• **What this task involves**:
Leave every picture out, and write out the remaining entries exactly.

• **Dataset content**:
-- Opening Marker --

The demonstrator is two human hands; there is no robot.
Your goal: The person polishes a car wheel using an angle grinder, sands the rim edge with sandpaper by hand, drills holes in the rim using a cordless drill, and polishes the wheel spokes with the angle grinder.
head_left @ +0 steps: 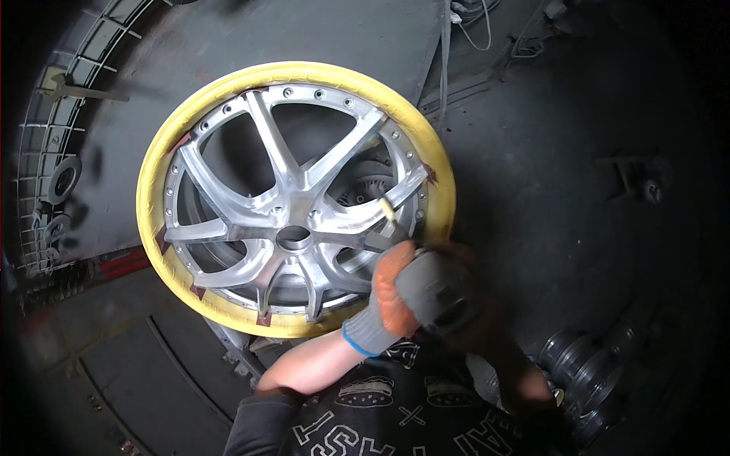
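Observation:
A silver multi-spoke wheel rim (293, 201) lies face up, its outer edge wrapped in yellow masking tape (156, 144). Small dark red patches sit at several spoke ends. My left hand (394, 292), in a grey and orange work glove with a blue cuff, is closed around a grey hand-held power tool (437, 292). The tool's slim front end, with a pale yellowish tip, reaches over a right-hand spoke; contact cannot be made out. My right hand (460, 262) is in deep shadow at the tool's far side, apparently wrapped around it, its fingers mostly hidden.
At the left, a white wire rack (42, 144) carries a wrench-like tool (84, 93) and round metal discs (66, 178). Stacked shiny metal rings (582, 368) stand at the lower right. Cables (479, 19) lie at the top. A dark metal piece (642, 175) sits at the right.

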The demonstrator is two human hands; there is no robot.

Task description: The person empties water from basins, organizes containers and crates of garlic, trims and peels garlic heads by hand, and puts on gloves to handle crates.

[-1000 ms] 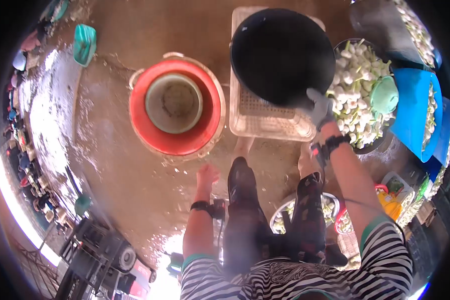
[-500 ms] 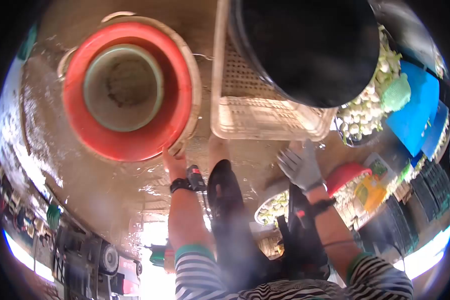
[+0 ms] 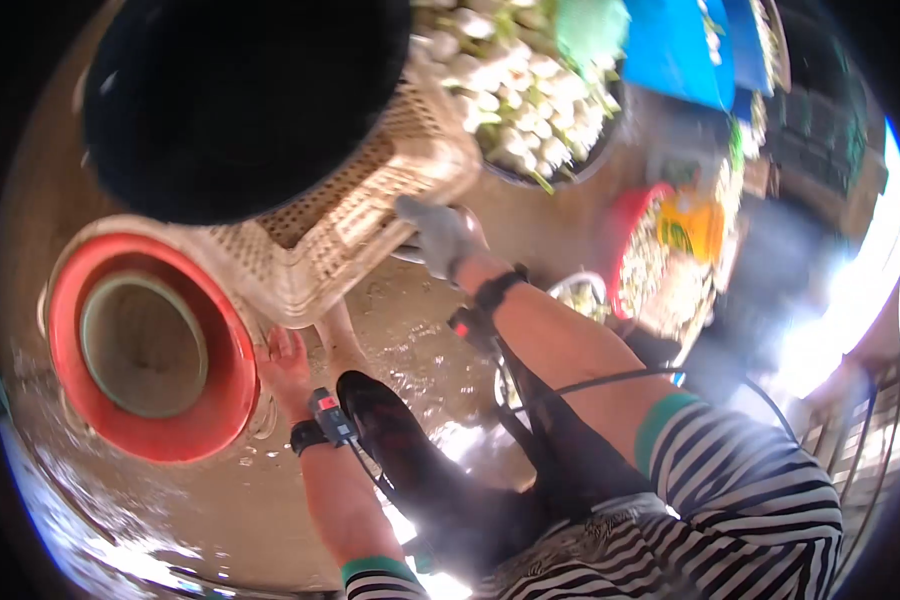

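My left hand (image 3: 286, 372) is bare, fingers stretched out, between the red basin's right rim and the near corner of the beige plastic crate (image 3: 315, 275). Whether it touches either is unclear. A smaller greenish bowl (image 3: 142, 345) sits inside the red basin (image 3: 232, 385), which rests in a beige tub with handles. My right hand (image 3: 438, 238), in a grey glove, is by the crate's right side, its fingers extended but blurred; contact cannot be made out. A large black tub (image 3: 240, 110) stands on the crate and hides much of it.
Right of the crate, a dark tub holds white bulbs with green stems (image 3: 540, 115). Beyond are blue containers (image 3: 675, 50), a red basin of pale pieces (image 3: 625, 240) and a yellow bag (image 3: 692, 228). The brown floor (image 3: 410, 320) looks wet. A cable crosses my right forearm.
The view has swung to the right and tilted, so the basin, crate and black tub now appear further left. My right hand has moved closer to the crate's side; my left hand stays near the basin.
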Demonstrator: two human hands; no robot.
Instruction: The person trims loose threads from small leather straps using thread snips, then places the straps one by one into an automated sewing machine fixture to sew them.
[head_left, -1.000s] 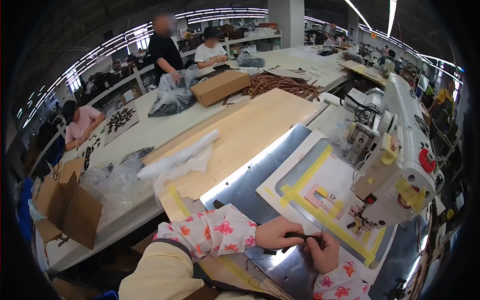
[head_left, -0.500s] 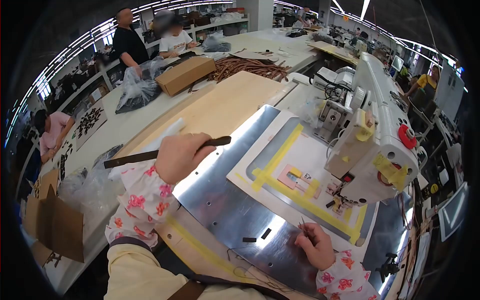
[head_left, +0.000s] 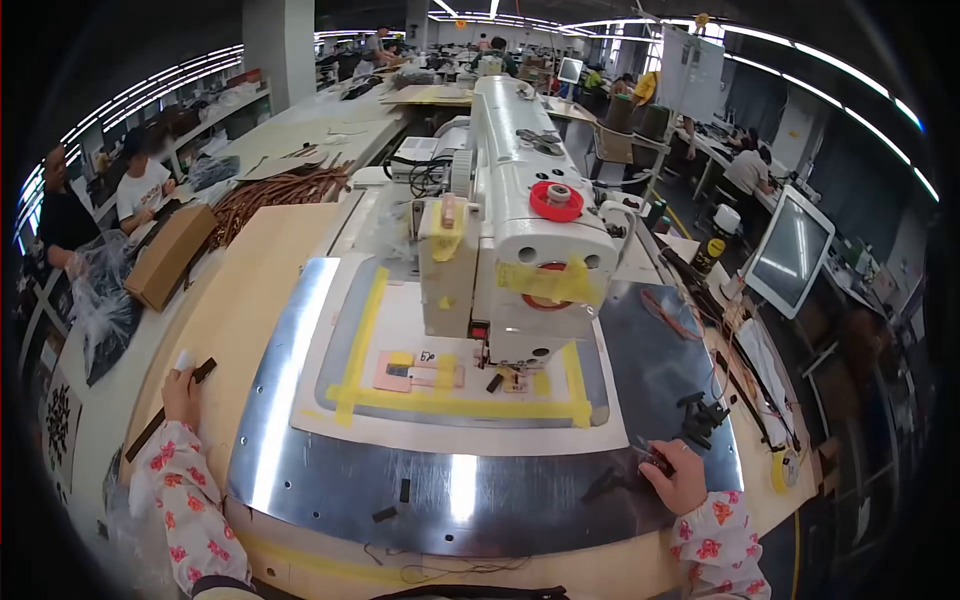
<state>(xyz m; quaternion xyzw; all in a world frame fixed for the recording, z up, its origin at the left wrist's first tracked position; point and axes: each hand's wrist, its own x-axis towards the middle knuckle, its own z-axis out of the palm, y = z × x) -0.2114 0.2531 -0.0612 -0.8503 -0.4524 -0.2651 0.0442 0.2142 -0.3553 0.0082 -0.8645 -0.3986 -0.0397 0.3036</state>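
The left hand point(head_left: 182, 400), toward eight o'clock, is closed around a dark strip point(head_left: 147, 434); compared with the earlier frame, both are held farther from the metal plate point(head_left: 330, 480), and the sewing machine point(head_left: 525, 230) is seen near the centre, not toward three o'clock. From the hand, the strip's short end is pointed to one o'clock, its longer end to seven. It is narrow and nearly black. A small pointed tool point(head_left: 655, 461) is gripped by the right hand point(head_left: 682, 482), toward four o'clock.
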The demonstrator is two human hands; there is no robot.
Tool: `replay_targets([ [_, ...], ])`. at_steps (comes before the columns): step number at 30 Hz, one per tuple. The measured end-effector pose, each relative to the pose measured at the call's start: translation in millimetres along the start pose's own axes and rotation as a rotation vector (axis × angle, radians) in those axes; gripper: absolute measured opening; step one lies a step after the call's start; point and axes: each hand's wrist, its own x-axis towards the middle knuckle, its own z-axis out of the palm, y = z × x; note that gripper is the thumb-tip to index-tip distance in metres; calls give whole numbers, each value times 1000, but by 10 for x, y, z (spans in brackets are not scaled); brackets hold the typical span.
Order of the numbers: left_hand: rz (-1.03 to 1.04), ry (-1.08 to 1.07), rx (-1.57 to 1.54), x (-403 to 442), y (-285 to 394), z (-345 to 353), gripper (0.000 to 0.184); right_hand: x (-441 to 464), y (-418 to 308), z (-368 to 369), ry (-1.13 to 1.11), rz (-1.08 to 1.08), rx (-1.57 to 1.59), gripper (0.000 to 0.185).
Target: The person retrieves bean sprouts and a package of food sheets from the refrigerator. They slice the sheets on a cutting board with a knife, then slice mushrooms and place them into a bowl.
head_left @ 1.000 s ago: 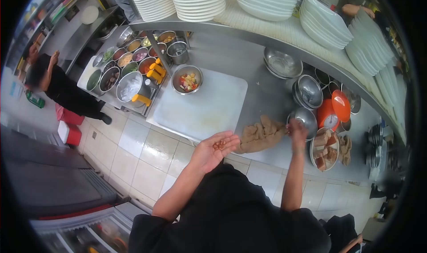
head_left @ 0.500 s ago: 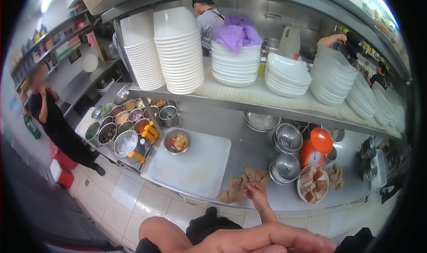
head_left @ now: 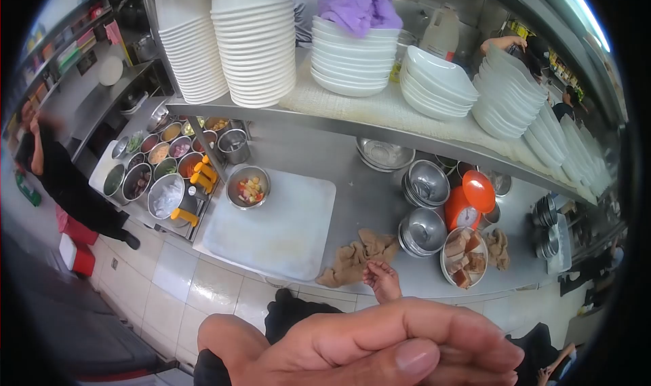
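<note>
My left hand (head_left: 393, 342) fills the bottom of the view, very close to the camera. Its fingers are stretched out toward the right and slightly cupped, with the thumb lying along them; I see nothing held. Farther down, at the counter's front edge, is my right hand (head_left: 383, 279), its fingers curled in and no object visible in them. Just beyond it lies a crumpled brown cloth (head_left: 358, 256); whether they touch I cannot tell. Left of the cloth is a white cutting board (head_left: 271, 233), with a steel bowl of cut, colourful food (head_left: 249, 187) at its back left corner.
A white bowl of bread-like chunks (head_left: 465, 257), an orange scale (head_left: 468, 206) and stacked steel bowls (head_left: 422, 231) stand to the right. Ingredient tubs (head_left: 166, 196) fill the left. Overhead, a shelf (head_left: 319, 118) carries stacked white dishes (head_left: 252, 47). A person in black (head_left: 71, 176) stands at left.
My left hand has risen farther into view, showing more of its fingers and thumb. My right hand has shifted slightly up and left in view. The whole scene has shifted as the camera moved.
</note>
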Motion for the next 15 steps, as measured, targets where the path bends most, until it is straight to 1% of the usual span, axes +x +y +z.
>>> replay_targets([
  [2,2,9,32,-49,192,-20,33,38,56,51,16,35,-26,13],
  [7,-8,-14,139,-160,763,-207,33,172,186,446,3,7,-56,14],
  [9,84,-162,65,-255,851,-469,33,292,176,758,-6,-2,-80,15],
  [10,137,-132,-49,-271,907,-454,33,317,191,962,-4,41,-52,17],
  [11,121,-120,-67,-333,1041,-480,33,313,252,1146,8,97,-25,20],
  [12,105,-90,-17,-411,1174,-529,34,425,419,1279,67,79,12,24],
  [13,87,-52,16,-438,1341,-576,34,474,475,1471,33,52,-5,25],
  [14,-5,-53,-93,-487,1517,-710,36,455,506,1660,11,44,-20,26],
  [15,-23,-2,-152,-534,1666,-881,36,471,561,1787,-31,79,-48,26],
])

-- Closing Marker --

• **Exercise answer**:
The demonstrator is two human hands; there is no robot.
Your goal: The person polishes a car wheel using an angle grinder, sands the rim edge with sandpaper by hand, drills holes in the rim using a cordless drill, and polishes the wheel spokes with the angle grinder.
head_left @ +0 steps: 
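Observation:
A silver multi-spoke wheel rim (293, 201) lies face up, its outer edge wrapped in yellow masking tape (156, 144). Small dark red patches sit at several spoke ends. My left hand (394, 292), in a grey and orange work glove with a blue cuff, is closed around a grey hand-held power tool (437, 292). The tool's slim front end, with a pale yellowish tip, reaches over a right-hand spoke; contact cannot be made out. My right hand (460, 262) is in deep shadow at the tool's far side, apparently wrapped around it, its fingers mostly hidden.
At the left, a white wire rack (42, 144) carries a wrench-like tool (84, 93) and round metal discs (66, 178). Stacked shiny metal rings (582, 368) stand at the lower right. Cables (479, 19) lie at the top. A dark metal piece (642, 175) sits at the right.
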
The demonstrator is two human hands; there is no robot.

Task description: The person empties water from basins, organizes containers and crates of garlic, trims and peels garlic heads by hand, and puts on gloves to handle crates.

[-1000 ms] 
[-500 ms] 
[+0 ms] 

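My left hand (image 3: 286, 372) is bare, fingers stretched out, between the red basin's right rim and the near corner of the beige plastic crate (image 3: 315, 275). Whether it touches either is unclear. A smaller greenish bowl (image 3: 142, 345) sits inside the red basin (image 3: 232, 385), which rests in a beige tub with handles. My right hand (image 3: 438, 238), in a grey glove, is by the crate's right side, its fingers extended but blurred; contact cannot be made out. A large black tub (image 3: 240, 110) stands on the crate and hides much of it.
Right of the crate, a dark tub holds white bulbs with green stems (image 3: 540, 115). Beyond are blue containers (image 3: 675, 50), a red basin of pale pieces (image 3: 625, 240) and a yellow bag (image 3: 692, 228). The brown floor (image 3: 410, 320) looks wet. A cable crosses my right forearm.
The view has swung to the right and tilted, so the basin, crate and black tub now appear further left. My right hand has moved closer to the crate's side; my left hand stays near the basin.
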Demonstrator: two human hands; no robot.
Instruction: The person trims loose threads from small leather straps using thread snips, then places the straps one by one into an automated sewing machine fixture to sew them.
[head_left, -1.000s] 
[head_left, -0.500s] 
[head_left, +0.000s] 
<state>(xyz m; quaternion xyzw; all in a world frame fixed for the recording, z up, its origin at the left wrist's first tracked position; point and axes: each hand's wrist, its own x-axis towards the middle knuckle, its own z-axis out of the palm, y = z × x) -0.2114 0.2531 -0.0612 -0.8503 -0.4524 -0.2651 0.0442 0.2142 -0.3553 0.0082 -0.8645 -0.3986 -0.0397 0.3036</state>
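The left hand point(head_left: 182, 400), toward eight o'clock, is closed around a dark strip point(head_left: 147, 434); compared with the earlier frame, both are held farther from the metal plate point(head_left: 330, 480), and the sewing machine point(head_left: 525, 230) is seen near the centre, not toward three o'clock. From the hand, the strip's short end is pointed to one o'clock, its longer end to seven. It is narrow and nearly black. A small pointed tool point(head_left: 655, 461) is gripped by the right hand point(head_left: 682, 482), toward four o'clock.
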The demonstrator is two human hands; there is no robot.
Tool: `replay_targets([ [_, ...], ])`. at_steps (comes before the columns): step number at 30 Hz, one per tuple. The measured end-effector pose, each relative to the pose measured at the call's start: translation in millimetres along the start pose's own axes and rotation as a rotation vector (axis × angle, radians) in those axes; gripper: absolute measured opening; step one lies a step after the call's start; point and axes: each hand's wrist, its own x-axis towards the middle knuckle, its own z-axis out of the palm, y = z × x; note that gripper is the thumb-tip to index-tip distance in metres; calls give whole numbers, each value times 1000, but by 10 for x, y, z (spans in brackets are not scaled); brackets hold the typical span.
Order of the numbers: left_hand: rz (-1.03 to 1.04), ry (-1.08 to 1.07), rx (-1.57 to 1.54), x (-403 to 442), y (-285 to 394), z (-345 to 353), gripper (0.000 to 0.184); right_hand: x (-441 to 464), y (-418 to 308), z (-368 to 369), ry (-1.13 to 1.11), rz (-1.08 to 1.08), rx (-1.57 to 1.59), gripper (0.000 to 0.185).
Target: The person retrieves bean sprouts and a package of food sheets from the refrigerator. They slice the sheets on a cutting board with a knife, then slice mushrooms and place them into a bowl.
head_left @ 1.000 s ago: 
head_left @ 0.500 s ago: 
head_left @ now: 
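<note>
My left hand (head_left: 393, 342) fills the bottom of the view, very close to the camera. Its fingers are stretched out toward the right and slightly cupped, with the thumb lying along them; I see nothing held. Farther down, at the counter's front edge, is my right hand (head_left: 383, 279), its fingers curled in and no object visible in them. Just beyond it lies a crumpled brown cloth (head_left: 358, 256); whether they touch I cannot tell. Left of the cloth is a white cutting board (head_left: 271, 233), with a steel bowl of cut, colourful food (head_left: 249, 187) at its back left corner.
A white bowl of bread-like chunks (head_left: 465, 257), an orange scale (head_left: 468, 206) and stacked steel bowls (head_left: 422, 231) stand to the right. Ingredient tubs (head_left: 166, 196) fill the left. Overhead, a shelf (head_left: 319, 118) carries stacked white dishes (head_left: 252, 47). A person in black (head_left: 71, 176) stands at left.
My left hand has risen farther into view, showing more of its fingers and thumb. My right hand has shifted slightly up and left in view. The whole scene has shifted as the camera moved.
</note>
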Motion for the next 15 steps, as measured, targets where the path bends most, until it is straight to 1% of the usual span, axes +x +y +z.
>>> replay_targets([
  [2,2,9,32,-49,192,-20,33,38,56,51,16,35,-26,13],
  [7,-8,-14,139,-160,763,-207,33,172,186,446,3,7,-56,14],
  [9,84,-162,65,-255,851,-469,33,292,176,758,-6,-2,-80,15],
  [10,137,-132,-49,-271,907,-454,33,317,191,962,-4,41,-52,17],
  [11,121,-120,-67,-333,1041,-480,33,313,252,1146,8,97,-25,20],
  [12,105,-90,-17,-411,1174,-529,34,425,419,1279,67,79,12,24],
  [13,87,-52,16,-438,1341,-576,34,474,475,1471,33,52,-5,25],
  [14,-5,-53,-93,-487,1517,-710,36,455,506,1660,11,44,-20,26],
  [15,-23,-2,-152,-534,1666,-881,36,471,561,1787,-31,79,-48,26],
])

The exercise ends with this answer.